Your response should be the complete data, transcribed exactly.

-----

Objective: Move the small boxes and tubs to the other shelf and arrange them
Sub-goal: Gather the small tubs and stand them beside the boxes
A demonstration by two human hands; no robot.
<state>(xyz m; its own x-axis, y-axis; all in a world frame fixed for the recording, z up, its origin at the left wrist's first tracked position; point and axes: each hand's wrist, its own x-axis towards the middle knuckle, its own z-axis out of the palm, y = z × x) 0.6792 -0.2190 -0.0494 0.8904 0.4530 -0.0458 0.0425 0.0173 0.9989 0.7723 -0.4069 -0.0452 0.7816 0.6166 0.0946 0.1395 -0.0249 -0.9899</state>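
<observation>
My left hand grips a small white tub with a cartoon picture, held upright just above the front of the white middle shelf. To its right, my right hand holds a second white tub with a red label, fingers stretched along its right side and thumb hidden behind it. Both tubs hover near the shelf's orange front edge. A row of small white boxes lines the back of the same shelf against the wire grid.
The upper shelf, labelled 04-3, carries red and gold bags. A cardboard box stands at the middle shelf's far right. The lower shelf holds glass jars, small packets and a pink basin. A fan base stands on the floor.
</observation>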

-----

== Solution to the problem ==
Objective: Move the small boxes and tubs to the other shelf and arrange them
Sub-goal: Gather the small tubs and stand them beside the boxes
A demonstration by two human hands; no robot.
<state>(xyz m; its own x-axis, y-axis; all in a world frame fixed for the recording, z up, its origin at the left wrist's first tracked position; point and axes: each hand's wrist, its own x-axis towards the middle knuckle, its own z-axis out of the palm, y = z × x) 0.6792 -0.2190 -0.0494 0.8904 0.4530 -0.0458 0.0425 0.0173 0.9989 0.7723 -0.4069 -0.0452 0.7816 0.6166 0.0946 0.1395 -0.0249 -0.9899</state>
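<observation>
My left hand grips a small white tub with a cartoon picture, held upright just above the front of the white middle shelf. To its right, my right hand holds a second white tub with a red label, fingers stretched along its right side and thumb hidden behind it. Both tubs hover near the shelf's orange front edge. A row of small white boxes lines the back of the same shelf against the wire grid.
The upper shelf, labelled 04-3, carries red and gold bags. A cardboard box stands at the middle shelf's far right. The lower shelf holds glass jars, small packets and a pink basin. A fan base stands on the floor.
</observation>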

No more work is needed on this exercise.